- Al repasar mis reflexiones de los últimos años sobre la "celebración de la Trinidad", me parece valioso recuperar, entre otras, las siguientes. La primera, que la experiencia nos enseña lo inadecuadas que son las solas palabras para expresar nuestros mejores sentimientos y nuestras profundas convicciones. En realidad, es algo que ya antes sabíamos que pasaba sobre todo cuando tratábamos de compartir la alegría sentida, el disfrute de la vida, la intensidad del amor… Y es algo que deberíamos también haber constatado al meternos a “hablar de Dios”, porque detrás de esa palabra, ese nombre, “Dios”, tocamos la realidad más profunda de nuestro ser, de nuestra persona, de esa realidad que está en cada uno de nosotros pero que es más grande que nosotros. Lo normal, entonces, es que el lenguaje verbal siempre se quede corto y nos deje insatisfechos. Lo primero que aportó la Buena Nueva fue la oportunidad, no de aprender una verdad teológica, sino de vivir la experiencia que Jesús de Nazaret tuvo de Dios su Padre, y de sus hermanos y hermanas, y así, experimentar una manera de vivir distinta. Por eso cuando en un Domingo como este, celebramos la Santísima Trinidad, no se trata de una “verdad para creer”, sino una manera, limitada por cierto, de apuntar hacia dimensiones de nuestra vida personal y comunitaria, que debemos descubrirlas para vivir de manera profunda, espiritual, la plenitud de nuestra vida humana.

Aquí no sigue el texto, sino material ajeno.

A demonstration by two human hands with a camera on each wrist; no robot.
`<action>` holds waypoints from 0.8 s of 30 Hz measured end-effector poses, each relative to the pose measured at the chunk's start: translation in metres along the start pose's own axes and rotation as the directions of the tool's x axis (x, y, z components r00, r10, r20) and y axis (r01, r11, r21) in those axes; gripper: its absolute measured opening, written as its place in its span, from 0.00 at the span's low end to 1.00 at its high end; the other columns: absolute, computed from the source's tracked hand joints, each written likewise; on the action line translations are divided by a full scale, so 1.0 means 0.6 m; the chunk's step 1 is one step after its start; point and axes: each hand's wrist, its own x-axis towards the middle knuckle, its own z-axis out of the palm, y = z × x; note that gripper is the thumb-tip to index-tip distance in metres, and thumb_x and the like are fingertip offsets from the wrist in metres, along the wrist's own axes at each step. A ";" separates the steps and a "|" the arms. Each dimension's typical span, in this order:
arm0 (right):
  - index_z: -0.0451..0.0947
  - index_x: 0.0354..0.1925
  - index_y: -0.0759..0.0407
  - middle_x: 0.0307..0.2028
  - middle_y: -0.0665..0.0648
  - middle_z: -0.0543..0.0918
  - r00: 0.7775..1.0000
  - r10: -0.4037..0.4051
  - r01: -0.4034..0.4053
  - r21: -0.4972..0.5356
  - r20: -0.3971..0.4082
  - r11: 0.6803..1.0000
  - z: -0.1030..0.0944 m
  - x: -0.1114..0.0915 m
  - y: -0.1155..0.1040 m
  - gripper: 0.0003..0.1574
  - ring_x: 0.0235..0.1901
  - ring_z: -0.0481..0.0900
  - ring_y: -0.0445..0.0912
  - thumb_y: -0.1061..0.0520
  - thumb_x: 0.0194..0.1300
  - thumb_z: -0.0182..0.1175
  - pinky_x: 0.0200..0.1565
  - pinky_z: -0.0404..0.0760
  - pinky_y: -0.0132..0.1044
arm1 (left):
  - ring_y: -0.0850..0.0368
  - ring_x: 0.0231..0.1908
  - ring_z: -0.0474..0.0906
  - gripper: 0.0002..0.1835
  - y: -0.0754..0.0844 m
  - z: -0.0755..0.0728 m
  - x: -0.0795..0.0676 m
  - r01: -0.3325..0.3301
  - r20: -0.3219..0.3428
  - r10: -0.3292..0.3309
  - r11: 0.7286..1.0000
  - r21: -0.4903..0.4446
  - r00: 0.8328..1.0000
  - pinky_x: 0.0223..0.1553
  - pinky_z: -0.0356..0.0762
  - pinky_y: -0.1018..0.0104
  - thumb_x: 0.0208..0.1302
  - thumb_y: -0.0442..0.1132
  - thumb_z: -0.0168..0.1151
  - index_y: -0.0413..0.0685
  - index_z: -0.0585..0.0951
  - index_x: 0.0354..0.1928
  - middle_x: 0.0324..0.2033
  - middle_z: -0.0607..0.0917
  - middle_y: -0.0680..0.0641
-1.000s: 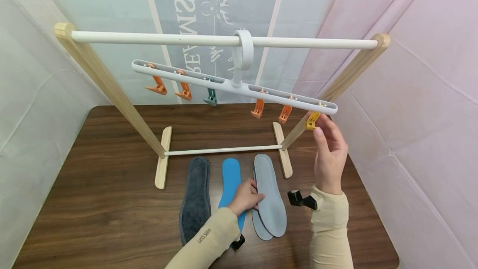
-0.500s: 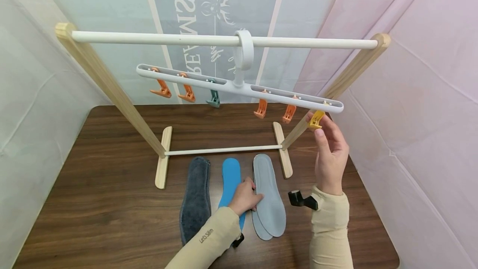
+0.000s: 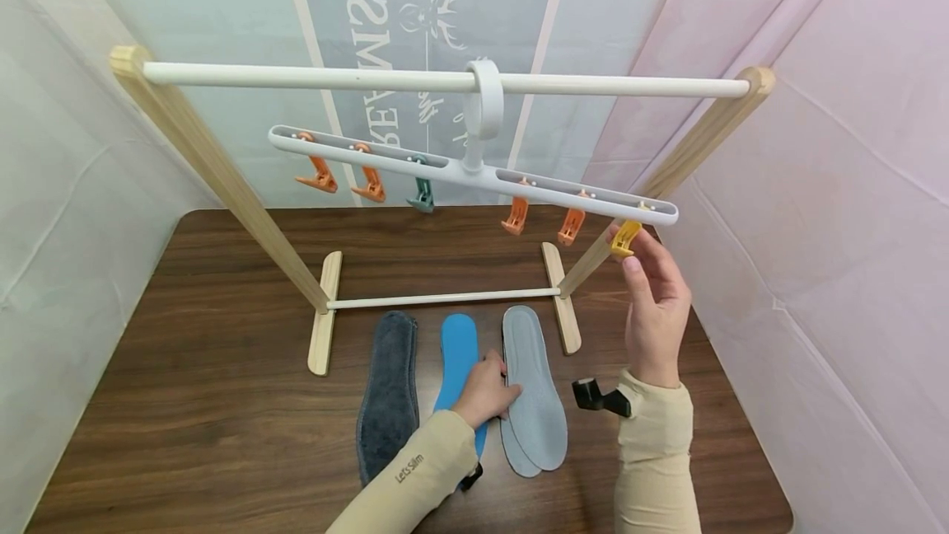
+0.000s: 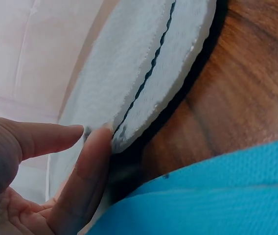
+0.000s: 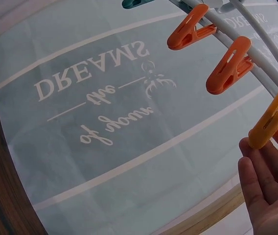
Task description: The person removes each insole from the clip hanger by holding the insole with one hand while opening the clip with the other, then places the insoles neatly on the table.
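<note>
My right hand (image 3: 658, 303) holds the yellow clip (image 3: 626, 239) at the right end of the white clip hanger (image 3: 474, 175), thumb in front and fingers behind. The right wrist view shows that clip (image 5: 271, 117) against the fingertips. Down on the table, my left hand (image 3: 485, 390) pinches the left edge of the upper grey insole (image 3: 537, 402), which overlaps a second grey insole (image 3: 519, 450). A blue insole (image 3: 458, 353) lies partly under the left hand and forearm. Farther left is a dark, fuzzy insole pair (image 3: 389, 394).
The hanger hooks over the white top rail (image 3: 311, 77) of a wooden stand (image 3: 222, 163). Several other clips, such as the orange clip (image 3: 571, 227) and the green clip (image 3: 423, 196), hang along it. A lower rod (image 3: 445, 299) crosses behind the insoles on the brown table (image 3: 185, 419).
The hanger bar has swung a little to the right, then slightly back, with the yellow clip in my right hand. My left hand and the upper grey insole have shifted slightly left.
</note>
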 end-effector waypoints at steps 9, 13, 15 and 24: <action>0.73 0.57 0.72 0.49 0.65 0.83 1.000 0.017 -0.017 -0.019 0.024 1.000 -0.010 0.000 0.002 0.20 0.53 0.80 0.51 0.69 0.66 0.55 0.58 0.76 0.37 | 0.64 0.12 0.67 0.10 0.012 -0.028 -0.003 -0.134 -0.030 0.135 0.990 0.036 0.990 0.15 0.69 0.70 0.63 0.32 0.61 0.36 0.69 0.39 0.16 0.72 0.51; 0.72 0.58 0.71 0.50 0.63 0.83 0.998 0.063 -0.062 -0.073 0.013 0.995 -0.016 -0.003 0.000 0.22 0.53 0.80 0.52 0.68 0.66 0.55 0.59 0.75 0.36 | 0.63 0.18 0.68 0.08 0.025 -0.063 -0.010 -0.214 -0.107 0.230 0.966 0.147 0.967 0.20 0.67 0.71 0.66 0.37 0.60 0.40 0.73 0.40 0.21 0.74 0.52; 0.72 0.59 0.70 0.51 0.62 0.83 0.995 0.102 -0.101 -0.129 0.002 0.986 -0.021 -0.007 -0.001 0.22 0.53 0.80 0.51 0.68 0.67 0.56 0.59 0.75 0.35 | 0.62 0.20 0.70 0.08 0.030 -0.082 -0.018 -0.237 -0.158 0.273 0.947 0.215 0.949 0.22 0.67 0.71 0.66 0.38 0.60 0.41 0.75 0.41 0.24 0.77 0.50; 0.73 0.60 0.61 0.53 0.56 0.81 0.972 0.231 -0.218 -0.487 -0.033 0.846 -0.041 -0.031 0.001 0.24 0.51 0.79 0.43 0.63 0.66 0.60 0.51 0.76 0.26 | 0.62 0.22 0.76 0.07 0.046 -0.169 -0.066 -0.200 -0.323 0.370 0.868 0.454 0.871 0.19 0.68 0.74 0.65 0.40 0.62 0.46 0.79 0.41 0.34 0.80 0.48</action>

- La segunda reflexión, se desprendía de la frase categórica del evangelista Juan, "a Dios nadie le ha visto jamás". Por eso, la misión de bautizar en el nombre del Padre, del Hijo y del Espíritu Santo, no es una proclamación dogmática sobre lo que entendían como "Dios", las primeras comunidades cristianas. Más bien apunta a lo que significa en la vida de una persona haber sido bautizado, sumergiéndonos en el modo de vida de Jesús de Nazaret, al sumergirnos en el Espíritu que lo alentó, estaremos todos los seres humanos sin excepción, sumergidos en la misma vida de Dios, al que nadie ha visto jamás, como nos lo recuerda Juan, pero que viviendo de esta manera lo vamos experimentando y lo hacemos manifiesto progresivamente. Es la grandeza de la dignidad humana. Más que alinearnos confesionalmente en una iglesia, nos abre a vivir una nueva identidad que nos une con toda la humanidad, nos establece como hermanos universales (San Carlos de Foucault) y nos recuerda la necesidad de profundizar permanentemente esta comunión.
- La tercera reflexión que me parece bueno recuperar es recordar que Jesús fue un hombre de pueblo, condicionado por su tiempo, su cultura, lejana de la nuestra. Así, nos resulta inevitable la pregunta ¿cómo puede ser revelación de Dios con todas esas limitaciones? No es solo que el Dios que entendemos como absoluto se manifieste en un ser humano sino que este humano está condicionado por el lugar y el tiempo en que vivió. Obviamente, entonces, tenemos que interrogarnos si el dios en quien creemos veinte siglos después y el Jesús que nos lo dio a conocer, ¿no necesitan acaso, también, ser sacudidos de sus condicionamientos históricos, para que tengan sentido para nuestras vidas en el siglo XXI?
- Es probable que la mejor manera de celebrar esta fiesta de nuestra fe en Dios, quizás sea comprometiéndonos a avanzar en una purificación de nuestra manera de representarnos el misterio de Dios, despojando nuestra fe de herencias culturales que hoy por hoy resultan inapropiadas para pensar al Dios padre de Jesús de Nazaret y para entendernos con la cultura contemporánea. Quizás deberíamos repetir en nuestros corazones esa aparentemente paradójica oración de ese gran místico del siglo XIV, el Maestro Eckhart: “«¡le pido a Dios que me libere de Dios!»
Nota: esas tres reflexiones fueron desarrolladas con algo más de detalle en las predicaciones del 7 de junio del 2020, del, 31 de mayo del 2021, y del 12 de junio del 2022.